Random picture I found. Looks really cool. I love space and everything about it. the stars, the galaxy's and everything to do with it. Probably gona end this here. tomorrow I might post something maybe not. Monday I probably won't be posting anything due to appointments up the butt but hey I might you may never know. dang therapist appointment being so early.
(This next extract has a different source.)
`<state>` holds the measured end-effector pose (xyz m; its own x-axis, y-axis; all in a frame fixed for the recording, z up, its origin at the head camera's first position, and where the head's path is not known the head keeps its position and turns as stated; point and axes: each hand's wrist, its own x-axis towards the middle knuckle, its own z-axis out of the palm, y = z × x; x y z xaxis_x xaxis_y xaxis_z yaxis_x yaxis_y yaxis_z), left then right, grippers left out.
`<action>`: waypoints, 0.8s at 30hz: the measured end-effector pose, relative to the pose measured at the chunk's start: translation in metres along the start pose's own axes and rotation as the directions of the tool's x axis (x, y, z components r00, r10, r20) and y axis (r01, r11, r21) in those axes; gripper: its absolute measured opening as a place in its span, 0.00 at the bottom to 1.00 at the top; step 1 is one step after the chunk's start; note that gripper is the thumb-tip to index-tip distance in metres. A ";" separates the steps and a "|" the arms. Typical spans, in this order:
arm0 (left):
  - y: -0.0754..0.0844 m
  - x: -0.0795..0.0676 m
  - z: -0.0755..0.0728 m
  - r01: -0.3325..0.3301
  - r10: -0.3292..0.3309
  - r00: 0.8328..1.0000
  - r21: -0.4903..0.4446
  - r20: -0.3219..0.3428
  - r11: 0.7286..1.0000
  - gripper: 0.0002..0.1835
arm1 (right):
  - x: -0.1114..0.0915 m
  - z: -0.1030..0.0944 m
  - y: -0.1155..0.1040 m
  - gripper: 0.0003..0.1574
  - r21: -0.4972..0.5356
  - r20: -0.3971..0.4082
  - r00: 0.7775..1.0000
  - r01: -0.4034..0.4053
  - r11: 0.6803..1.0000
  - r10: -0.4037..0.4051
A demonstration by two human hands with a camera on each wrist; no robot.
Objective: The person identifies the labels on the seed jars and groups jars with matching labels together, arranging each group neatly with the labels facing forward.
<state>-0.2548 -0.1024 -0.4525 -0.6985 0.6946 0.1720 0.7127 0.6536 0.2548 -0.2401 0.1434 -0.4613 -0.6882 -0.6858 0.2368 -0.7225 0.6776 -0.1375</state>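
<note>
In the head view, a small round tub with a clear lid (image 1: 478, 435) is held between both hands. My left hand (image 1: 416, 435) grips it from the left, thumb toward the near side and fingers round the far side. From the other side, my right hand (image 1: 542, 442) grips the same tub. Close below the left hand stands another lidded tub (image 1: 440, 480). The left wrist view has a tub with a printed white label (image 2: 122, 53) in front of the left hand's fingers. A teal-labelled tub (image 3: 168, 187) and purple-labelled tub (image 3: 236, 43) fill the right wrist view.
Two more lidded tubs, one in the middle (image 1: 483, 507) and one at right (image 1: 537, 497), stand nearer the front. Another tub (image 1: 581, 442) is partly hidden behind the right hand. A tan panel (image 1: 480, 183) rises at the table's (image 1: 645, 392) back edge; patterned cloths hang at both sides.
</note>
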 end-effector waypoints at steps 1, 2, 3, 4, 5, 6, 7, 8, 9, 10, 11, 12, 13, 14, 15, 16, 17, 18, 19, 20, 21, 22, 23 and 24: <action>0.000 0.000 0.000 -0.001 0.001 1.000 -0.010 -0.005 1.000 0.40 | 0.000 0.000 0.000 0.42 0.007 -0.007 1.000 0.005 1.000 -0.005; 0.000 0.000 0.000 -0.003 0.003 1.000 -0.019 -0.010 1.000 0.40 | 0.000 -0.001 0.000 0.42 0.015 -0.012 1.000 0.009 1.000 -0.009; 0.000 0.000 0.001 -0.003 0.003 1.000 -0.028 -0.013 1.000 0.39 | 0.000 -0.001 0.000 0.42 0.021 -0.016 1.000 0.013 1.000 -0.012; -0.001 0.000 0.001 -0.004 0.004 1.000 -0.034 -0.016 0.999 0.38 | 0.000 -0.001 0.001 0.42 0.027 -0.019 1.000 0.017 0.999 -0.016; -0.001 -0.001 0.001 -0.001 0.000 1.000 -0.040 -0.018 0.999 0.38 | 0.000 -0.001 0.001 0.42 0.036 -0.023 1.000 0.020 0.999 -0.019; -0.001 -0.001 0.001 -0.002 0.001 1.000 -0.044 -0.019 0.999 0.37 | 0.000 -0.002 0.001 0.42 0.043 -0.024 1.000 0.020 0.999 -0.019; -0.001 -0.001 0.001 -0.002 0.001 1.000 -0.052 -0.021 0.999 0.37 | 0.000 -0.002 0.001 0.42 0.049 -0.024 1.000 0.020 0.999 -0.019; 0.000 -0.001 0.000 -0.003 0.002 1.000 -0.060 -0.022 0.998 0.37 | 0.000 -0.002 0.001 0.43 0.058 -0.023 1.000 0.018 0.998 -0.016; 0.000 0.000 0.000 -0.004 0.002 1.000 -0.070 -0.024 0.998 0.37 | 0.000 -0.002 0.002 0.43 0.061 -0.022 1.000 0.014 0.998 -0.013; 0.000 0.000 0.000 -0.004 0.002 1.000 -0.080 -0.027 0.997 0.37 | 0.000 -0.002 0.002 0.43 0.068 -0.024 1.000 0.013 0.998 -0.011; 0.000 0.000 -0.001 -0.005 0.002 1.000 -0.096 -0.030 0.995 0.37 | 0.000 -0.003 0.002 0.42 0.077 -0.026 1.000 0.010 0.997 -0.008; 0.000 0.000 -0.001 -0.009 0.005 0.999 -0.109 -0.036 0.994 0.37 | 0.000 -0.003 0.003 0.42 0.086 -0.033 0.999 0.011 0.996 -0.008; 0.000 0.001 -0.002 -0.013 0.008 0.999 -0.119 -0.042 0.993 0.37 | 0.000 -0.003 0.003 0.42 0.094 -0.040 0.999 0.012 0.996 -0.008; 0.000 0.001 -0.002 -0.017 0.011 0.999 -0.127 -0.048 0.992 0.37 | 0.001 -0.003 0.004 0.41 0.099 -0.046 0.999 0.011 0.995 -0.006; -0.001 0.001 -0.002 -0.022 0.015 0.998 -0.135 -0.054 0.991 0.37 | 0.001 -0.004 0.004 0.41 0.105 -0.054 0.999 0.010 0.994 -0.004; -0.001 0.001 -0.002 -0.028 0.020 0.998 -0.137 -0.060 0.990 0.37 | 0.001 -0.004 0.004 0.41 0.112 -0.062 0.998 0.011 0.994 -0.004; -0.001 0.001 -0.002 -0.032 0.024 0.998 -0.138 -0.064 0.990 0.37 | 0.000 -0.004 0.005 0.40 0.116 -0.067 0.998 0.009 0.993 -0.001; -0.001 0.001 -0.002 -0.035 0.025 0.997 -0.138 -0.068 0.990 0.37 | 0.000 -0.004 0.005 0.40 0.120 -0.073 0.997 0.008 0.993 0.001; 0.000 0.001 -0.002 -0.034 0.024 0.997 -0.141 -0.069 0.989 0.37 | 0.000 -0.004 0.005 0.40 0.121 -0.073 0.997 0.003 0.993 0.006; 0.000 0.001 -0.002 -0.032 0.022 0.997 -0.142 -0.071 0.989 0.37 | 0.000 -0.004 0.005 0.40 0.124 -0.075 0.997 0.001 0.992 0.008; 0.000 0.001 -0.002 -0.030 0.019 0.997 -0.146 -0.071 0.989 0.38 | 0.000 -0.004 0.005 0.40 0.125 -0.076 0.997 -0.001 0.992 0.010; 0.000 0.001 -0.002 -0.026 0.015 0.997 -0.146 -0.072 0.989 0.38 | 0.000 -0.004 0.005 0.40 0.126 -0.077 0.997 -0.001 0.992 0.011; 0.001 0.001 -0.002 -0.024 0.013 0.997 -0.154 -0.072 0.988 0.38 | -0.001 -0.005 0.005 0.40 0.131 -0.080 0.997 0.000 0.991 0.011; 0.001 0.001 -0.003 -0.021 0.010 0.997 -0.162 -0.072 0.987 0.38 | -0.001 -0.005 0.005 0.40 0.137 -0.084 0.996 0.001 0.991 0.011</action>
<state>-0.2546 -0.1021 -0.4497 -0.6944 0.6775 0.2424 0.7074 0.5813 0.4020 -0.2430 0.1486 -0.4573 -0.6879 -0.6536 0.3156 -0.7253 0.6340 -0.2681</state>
Wednesday, February 19, 2014



February 19th 2014



                So today I wonder to myself, what do I do with my life? Were do I go from here? Who am I as a person? What did I do to deserve all of this terrible problems I’ve been having to deal with for such a long time. I wonder what should I do with myself? Should I just run away? Should I just let it all go and be left alone for the rest of my life? I wonder to myself will I ever find the right person for me. The person that will always be there for me. The person that will be able to call me there own and I can call them my own. I wonder when all the problems that I have will go away? What do I do with everything that is going wrong? How do I handle all of this that’s just coming to me at once.Sometimes i just think to myself what am I saposed to do when this happens or this happened? Sometimes I just feel like I really don't belong. I feel like I just can't handle everything I do. I just feel terrible. I really do.
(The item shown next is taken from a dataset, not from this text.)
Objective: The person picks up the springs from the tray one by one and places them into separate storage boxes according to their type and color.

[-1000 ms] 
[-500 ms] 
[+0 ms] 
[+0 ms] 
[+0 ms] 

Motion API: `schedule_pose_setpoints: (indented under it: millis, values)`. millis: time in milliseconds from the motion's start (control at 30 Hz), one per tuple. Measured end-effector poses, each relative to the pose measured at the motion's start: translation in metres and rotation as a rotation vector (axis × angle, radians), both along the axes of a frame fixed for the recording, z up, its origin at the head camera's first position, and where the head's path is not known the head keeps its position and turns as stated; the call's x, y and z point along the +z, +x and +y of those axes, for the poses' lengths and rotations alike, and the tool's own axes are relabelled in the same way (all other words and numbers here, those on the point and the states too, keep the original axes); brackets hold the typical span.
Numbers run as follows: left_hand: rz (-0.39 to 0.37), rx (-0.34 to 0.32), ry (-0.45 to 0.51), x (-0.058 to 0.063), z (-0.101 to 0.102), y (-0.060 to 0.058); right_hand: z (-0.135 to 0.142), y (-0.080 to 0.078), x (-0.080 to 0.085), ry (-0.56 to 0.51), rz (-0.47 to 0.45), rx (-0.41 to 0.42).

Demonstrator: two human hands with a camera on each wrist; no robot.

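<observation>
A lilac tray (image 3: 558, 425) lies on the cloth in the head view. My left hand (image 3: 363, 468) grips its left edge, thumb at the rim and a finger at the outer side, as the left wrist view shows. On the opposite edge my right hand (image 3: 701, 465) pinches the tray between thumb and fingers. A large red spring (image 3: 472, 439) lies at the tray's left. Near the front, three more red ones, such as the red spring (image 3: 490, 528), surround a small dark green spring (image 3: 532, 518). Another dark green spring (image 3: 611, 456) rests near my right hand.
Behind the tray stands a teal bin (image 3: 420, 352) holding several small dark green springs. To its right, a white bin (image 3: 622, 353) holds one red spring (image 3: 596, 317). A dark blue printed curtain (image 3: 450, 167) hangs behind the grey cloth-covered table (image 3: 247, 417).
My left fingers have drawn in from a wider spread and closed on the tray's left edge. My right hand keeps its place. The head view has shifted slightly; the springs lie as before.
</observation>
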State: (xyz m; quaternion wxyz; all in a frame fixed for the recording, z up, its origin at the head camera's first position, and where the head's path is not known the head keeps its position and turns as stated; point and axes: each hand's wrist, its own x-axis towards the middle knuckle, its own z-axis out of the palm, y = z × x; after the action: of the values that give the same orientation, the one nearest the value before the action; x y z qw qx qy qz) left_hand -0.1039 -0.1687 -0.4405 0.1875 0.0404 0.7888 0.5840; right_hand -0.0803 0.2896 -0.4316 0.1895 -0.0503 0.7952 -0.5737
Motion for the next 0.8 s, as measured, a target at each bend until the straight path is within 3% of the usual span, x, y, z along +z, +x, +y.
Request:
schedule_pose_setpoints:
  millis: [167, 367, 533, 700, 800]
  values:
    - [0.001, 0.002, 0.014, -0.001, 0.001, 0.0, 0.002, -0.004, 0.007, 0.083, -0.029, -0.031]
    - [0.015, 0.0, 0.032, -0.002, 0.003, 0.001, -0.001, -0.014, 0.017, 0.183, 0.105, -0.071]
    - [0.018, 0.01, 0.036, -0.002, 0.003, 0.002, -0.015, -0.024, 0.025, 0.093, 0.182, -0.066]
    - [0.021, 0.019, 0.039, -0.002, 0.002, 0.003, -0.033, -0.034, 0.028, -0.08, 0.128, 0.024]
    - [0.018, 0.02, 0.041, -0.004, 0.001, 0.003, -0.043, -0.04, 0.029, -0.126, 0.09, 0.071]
        I just think to myself. I sit and think for hours. sometimes just minutes or even seconds. sometimes a thought process of one simple idea or just what is going on could take days, weeks, even a month or two just to have my head wrap around what in the world just went on at that specific moment. what do I do exactly? I play video games specifically one in particular. some of you may heard of it its' World of Warcraft My Current Charicter Here . Other times I just read books. I never really get to talk to people about my problems or anything so it's terribly hard to really show how terrible I feel at all. I just cry alone at night feeling alone and just I don't know by myself feeling insecure about me. about who I am just as a person on the inside and outside. 
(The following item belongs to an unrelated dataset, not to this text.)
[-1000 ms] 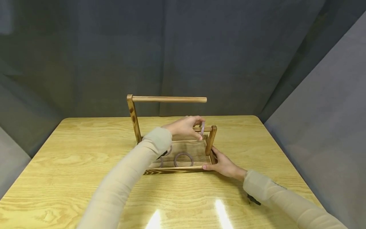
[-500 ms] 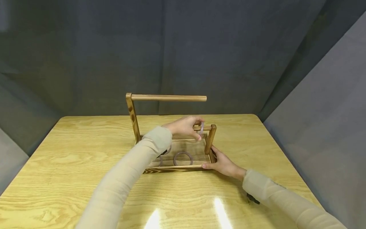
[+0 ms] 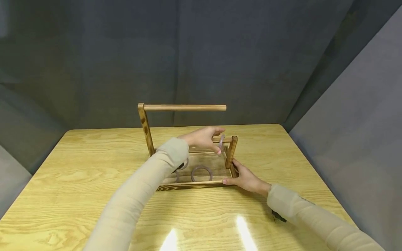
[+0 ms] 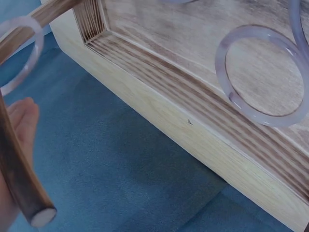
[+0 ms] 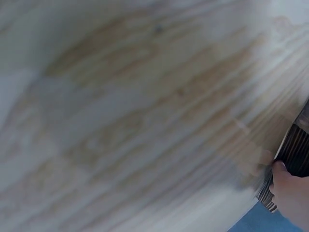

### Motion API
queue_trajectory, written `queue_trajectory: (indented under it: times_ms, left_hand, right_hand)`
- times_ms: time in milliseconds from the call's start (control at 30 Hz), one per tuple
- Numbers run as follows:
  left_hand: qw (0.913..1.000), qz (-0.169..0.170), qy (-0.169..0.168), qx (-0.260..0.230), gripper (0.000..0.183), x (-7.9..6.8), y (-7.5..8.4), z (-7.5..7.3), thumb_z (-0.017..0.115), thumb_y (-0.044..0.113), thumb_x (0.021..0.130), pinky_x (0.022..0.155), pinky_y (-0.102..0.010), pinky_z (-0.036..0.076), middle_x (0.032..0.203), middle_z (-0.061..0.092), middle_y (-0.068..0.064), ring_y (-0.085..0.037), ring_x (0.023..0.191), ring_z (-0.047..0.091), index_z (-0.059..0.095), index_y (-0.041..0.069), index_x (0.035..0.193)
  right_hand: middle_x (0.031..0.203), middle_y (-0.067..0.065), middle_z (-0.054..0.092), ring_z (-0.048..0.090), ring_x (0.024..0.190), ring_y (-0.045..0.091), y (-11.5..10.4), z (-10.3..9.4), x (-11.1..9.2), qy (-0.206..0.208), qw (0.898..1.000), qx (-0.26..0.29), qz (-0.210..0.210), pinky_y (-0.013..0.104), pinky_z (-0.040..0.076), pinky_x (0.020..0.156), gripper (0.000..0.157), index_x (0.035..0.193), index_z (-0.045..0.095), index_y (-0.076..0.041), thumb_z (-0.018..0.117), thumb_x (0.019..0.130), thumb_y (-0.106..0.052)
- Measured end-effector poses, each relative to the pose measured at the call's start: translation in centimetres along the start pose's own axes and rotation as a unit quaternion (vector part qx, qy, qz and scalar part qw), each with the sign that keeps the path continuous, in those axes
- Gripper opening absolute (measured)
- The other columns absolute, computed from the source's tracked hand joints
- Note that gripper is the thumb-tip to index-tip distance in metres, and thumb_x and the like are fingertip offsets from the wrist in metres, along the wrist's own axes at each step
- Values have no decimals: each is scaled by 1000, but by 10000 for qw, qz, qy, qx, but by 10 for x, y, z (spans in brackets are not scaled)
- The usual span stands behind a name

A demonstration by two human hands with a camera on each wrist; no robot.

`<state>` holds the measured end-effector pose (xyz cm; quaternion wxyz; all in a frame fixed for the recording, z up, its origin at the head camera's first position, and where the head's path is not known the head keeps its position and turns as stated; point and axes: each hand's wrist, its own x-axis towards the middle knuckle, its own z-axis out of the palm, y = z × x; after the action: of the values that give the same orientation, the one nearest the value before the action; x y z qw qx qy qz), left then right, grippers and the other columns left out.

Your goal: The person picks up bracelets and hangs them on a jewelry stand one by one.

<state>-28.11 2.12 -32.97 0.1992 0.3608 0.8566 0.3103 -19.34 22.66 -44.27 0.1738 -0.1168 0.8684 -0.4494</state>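
A wooden bangle stand point(image 3: 194, 185) has a shallow tray base and two horizontal bars. My left hand point(image 3: 203, 138) is beside the lower bar point(image 3: 227, 140), thumb and fingers spread apart. Around that bar hangs a pale lilac bangle point(image 3: 221, 141); in the left wrist view the bangle point(image 4: 38, 43) encircles the wood, with the fingertips point(image 4: 29, 113) apart from it. My right hand point(image 3: 248, 179) grips the tray's front right corner, thumb on the front rim. Another bangle point(image 3: 193, 174) lies in the tray, and more sit partly hidden behind my left wrist.
Above my left hand runs the upper bar point(image 3: 185, 107), held by a tall left post point(image 3: 146, 129) with its right end free. The wood-grain table point(image 3: 94, 167) extends on both sides of the stand. Dark cloth point(image 3: 201, 62) stands behind it.
My left thumb and fingers have parted from the bangle, which now hangs slightly lower and tilted on the lower bar. The right hand keeps its grip on the tray corner.
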Motion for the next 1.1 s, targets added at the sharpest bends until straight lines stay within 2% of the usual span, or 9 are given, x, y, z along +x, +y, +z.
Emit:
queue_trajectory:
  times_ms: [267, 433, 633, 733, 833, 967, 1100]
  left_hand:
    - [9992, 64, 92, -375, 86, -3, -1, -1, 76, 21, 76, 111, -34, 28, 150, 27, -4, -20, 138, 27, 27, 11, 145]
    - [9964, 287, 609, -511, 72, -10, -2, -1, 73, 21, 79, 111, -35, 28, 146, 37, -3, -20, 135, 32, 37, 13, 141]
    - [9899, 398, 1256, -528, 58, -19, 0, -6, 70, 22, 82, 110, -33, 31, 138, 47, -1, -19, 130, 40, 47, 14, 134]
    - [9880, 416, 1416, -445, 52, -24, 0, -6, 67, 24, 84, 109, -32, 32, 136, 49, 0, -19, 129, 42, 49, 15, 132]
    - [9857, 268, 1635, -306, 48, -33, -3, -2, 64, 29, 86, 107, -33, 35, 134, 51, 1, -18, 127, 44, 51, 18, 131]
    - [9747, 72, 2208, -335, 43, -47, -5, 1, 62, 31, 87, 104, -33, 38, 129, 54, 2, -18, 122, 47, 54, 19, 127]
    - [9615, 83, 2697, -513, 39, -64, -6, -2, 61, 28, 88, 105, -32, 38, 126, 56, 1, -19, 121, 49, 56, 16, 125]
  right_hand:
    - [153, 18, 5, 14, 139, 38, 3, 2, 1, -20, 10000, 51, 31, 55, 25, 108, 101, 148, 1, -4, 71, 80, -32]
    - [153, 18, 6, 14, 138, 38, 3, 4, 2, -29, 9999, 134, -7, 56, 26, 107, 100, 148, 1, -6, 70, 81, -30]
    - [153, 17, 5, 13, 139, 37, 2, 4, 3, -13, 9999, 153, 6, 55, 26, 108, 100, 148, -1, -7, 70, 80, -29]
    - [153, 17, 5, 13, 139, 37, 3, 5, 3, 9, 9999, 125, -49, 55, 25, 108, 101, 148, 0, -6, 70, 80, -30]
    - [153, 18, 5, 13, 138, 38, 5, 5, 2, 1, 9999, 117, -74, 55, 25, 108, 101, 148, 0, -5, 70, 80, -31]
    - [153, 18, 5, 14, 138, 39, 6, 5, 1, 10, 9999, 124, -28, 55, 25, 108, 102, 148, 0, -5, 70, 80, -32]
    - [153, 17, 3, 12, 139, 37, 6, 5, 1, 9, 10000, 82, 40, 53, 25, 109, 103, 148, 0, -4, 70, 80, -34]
      Deep down I know I am a good person I know I really am, but it's just so hard to find others that are willing to see me for who I really am, they just see me as a person that they can use just to get whatever they want.... It is not the greatest feeling of them all but I try to not let it happen but somehow it does every single time. ..... At night I love to sit here and listen to quiet music such as Moon's Tears - Theophany


    Well I've been going on for quite a while so I think I will end this here. Probably tomorrow I will add a new post that maybe will be a bit more uplifting and more exciting. but fo now I must log into this World Of Warcraft ( WoW for short) and run some Flexible raids with people I don't even know. I do hope it goes well. 

This is me but to wonder. Yes I am albino.